▶ [TASK OBJECTIVE]: Going line by line through the data below, report how many lines include the word "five", with nothing added.

--- COLLECTED DATA ---

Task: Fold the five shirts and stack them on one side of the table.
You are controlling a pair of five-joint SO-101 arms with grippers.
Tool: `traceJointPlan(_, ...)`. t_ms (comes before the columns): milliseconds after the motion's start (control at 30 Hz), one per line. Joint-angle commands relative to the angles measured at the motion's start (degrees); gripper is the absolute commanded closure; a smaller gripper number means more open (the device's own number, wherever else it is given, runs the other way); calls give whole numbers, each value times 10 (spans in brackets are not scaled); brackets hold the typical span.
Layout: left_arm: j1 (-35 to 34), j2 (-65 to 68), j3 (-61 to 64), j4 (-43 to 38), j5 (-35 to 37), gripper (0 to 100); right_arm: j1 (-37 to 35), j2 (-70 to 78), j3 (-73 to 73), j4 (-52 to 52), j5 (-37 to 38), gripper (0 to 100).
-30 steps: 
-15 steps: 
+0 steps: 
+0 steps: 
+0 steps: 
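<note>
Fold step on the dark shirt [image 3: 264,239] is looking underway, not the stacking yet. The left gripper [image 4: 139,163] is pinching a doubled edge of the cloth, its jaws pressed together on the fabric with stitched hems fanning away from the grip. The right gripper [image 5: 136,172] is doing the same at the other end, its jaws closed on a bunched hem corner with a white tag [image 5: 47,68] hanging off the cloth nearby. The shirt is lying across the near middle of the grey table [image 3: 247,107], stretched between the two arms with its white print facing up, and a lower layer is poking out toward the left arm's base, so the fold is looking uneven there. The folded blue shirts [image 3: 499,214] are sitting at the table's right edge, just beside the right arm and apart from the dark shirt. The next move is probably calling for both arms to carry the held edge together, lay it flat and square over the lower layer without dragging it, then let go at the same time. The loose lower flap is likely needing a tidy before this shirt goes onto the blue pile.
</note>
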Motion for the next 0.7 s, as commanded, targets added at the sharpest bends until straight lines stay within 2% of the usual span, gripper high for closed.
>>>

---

▶ [RESPONSE BELOW]: 2